EIF has distributed 150 greenhouses and hail nets to small farmers, and hosts trainings on topics ranging from how to package vegetables to business development. Kotoane attended a few of these trainings, including how to keep records and how to cultivate with a greenhouse. But being a farmer always has its challenges, she noted, from her current struggles with snails to access to water. She wishes she had a better irrigation system than her method of using storage tanks and watering cans.

She has competition too, with others who are privileged with larger plots and hundreds of greenhouses, and market saturation because all Lesotho’s produce is seasonal. “Covid-19 hit me in the stomach, but it helped me to think like an entrepreneur. I thought if I could preserve these vegetables during the pandemic maybe I could have worked much better. I think I need to have a processing or a preserving project,” she said, reflecting on solutions to the losses in her sales due to restrictions on movement.

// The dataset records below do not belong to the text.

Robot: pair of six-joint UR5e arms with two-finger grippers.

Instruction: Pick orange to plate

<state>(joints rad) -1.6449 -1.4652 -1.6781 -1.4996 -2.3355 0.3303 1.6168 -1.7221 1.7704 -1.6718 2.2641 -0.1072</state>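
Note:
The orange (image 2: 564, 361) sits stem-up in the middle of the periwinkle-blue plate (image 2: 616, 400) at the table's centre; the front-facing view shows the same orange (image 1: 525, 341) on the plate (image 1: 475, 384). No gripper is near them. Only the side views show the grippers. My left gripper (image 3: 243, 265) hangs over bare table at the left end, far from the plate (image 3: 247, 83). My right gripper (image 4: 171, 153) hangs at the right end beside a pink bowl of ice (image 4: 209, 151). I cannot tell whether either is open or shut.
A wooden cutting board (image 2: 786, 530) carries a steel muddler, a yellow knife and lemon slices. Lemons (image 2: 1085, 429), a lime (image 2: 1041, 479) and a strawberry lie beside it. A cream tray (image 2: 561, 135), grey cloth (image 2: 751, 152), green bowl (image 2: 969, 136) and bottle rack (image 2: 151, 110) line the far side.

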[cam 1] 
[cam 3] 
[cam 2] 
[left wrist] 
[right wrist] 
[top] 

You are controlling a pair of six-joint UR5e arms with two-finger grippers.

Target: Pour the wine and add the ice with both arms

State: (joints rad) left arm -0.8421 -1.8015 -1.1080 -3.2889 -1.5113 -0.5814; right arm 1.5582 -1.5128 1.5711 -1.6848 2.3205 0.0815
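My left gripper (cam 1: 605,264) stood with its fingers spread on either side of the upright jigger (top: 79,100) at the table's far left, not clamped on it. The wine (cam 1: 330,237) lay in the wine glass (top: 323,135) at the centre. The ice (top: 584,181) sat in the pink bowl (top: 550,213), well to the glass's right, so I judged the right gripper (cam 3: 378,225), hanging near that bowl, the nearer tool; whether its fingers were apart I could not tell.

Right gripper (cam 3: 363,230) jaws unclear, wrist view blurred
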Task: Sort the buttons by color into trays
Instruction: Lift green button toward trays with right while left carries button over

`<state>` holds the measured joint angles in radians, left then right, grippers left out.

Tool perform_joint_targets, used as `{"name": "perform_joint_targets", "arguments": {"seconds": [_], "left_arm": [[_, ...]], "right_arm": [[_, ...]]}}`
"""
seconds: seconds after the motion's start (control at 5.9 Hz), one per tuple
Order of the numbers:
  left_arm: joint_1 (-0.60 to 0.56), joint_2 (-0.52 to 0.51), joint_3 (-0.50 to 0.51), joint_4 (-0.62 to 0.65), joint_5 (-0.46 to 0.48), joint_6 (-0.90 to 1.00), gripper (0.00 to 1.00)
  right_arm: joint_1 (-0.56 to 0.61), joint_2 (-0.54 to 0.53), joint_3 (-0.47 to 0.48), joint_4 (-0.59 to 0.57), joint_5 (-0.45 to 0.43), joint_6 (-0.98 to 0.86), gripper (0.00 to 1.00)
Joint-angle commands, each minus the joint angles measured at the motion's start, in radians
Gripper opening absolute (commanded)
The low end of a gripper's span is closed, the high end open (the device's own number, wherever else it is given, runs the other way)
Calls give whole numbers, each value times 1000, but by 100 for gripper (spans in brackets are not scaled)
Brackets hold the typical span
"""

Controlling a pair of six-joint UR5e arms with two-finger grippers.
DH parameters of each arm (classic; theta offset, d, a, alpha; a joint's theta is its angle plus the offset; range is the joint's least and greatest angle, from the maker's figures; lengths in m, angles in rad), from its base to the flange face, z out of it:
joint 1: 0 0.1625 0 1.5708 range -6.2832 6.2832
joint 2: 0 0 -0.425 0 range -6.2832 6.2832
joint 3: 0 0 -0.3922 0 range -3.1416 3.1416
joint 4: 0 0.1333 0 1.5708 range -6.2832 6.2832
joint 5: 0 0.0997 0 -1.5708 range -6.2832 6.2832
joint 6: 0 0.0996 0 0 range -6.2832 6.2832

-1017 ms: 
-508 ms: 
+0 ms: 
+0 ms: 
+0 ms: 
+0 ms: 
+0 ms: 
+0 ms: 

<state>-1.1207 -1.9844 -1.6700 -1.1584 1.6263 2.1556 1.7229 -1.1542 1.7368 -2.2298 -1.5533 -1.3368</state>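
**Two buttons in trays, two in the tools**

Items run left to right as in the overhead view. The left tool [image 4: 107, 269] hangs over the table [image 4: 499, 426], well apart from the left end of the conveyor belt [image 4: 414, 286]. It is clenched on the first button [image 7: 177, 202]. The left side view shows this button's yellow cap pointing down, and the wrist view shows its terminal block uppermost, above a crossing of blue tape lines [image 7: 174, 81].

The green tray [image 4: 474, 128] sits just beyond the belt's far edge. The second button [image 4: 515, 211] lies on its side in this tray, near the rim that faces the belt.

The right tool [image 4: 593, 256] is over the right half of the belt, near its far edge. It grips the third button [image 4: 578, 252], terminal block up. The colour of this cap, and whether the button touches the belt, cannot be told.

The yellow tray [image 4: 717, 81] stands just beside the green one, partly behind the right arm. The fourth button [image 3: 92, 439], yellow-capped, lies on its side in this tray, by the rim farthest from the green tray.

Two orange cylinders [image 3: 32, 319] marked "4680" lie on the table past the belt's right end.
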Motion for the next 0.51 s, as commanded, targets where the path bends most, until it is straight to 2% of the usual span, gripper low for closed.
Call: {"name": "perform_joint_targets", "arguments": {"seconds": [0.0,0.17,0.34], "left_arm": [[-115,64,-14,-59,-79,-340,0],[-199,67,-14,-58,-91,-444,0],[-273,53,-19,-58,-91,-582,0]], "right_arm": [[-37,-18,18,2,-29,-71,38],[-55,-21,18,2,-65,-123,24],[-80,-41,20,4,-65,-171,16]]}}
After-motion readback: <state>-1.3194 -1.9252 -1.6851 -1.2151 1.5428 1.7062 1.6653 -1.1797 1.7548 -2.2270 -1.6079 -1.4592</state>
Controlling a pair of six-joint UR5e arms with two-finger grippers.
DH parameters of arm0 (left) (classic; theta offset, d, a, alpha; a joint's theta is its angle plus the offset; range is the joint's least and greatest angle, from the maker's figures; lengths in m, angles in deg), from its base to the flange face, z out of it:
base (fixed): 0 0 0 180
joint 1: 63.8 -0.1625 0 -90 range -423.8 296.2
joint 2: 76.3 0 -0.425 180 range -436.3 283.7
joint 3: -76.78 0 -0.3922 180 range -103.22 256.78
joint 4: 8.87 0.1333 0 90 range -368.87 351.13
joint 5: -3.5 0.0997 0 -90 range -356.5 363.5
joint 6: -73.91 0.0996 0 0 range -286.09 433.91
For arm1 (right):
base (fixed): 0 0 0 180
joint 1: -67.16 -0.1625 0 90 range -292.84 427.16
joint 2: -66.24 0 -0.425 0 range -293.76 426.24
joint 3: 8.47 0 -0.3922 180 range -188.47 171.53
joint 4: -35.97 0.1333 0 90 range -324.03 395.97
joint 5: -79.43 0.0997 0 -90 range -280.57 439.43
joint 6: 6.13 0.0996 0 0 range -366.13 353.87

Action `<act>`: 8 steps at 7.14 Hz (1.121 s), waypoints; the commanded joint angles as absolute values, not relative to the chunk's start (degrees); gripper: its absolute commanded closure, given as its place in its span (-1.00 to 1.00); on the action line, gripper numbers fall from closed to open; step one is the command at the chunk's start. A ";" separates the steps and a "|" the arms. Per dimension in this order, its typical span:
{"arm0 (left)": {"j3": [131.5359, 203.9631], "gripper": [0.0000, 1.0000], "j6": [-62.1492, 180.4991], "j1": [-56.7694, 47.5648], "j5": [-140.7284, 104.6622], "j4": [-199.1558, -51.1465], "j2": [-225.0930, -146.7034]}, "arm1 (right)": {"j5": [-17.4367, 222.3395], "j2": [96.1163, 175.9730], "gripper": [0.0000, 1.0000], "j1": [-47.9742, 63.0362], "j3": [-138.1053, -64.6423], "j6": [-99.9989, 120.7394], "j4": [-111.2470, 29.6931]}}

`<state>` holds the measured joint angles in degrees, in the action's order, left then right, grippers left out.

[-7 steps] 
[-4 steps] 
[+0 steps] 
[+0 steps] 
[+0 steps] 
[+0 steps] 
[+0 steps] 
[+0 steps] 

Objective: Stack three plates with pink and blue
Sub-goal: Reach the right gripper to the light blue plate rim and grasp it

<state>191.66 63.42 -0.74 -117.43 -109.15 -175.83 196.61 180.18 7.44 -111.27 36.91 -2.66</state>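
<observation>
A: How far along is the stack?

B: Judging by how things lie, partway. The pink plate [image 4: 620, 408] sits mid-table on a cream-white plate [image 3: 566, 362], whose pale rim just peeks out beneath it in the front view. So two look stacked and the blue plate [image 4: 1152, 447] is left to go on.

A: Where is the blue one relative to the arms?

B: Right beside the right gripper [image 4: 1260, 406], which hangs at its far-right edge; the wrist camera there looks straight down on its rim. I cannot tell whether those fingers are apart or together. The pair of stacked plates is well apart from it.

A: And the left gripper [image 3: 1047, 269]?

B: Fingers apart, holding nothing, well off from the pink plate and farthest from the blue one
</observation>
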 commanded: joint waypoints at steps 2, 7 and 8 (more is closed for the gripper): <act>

It is this kind of forward thinking that has brought her to where she is today. A recently concluded training for small greenhouse operators covered record keeping and business management, as well as post-harvest handling. Participants requested more support related to determining pricing.

Tello said: “We are trying to commercialise production,” referring to the government and EIF’s work to help transform agricultural items to exports. Training sessions across many of Lesotho’s districts mean to spur a business-oriented mindset, even if that might only mean a small increase in production, a reduction in post-harvest losses or more sales at local markets.” Mama Kotoane is continually trying other products, from okra to cucumbers, and looking to make her own farming process easier and more efficient. “I focus on horticulture because I love it,” she said.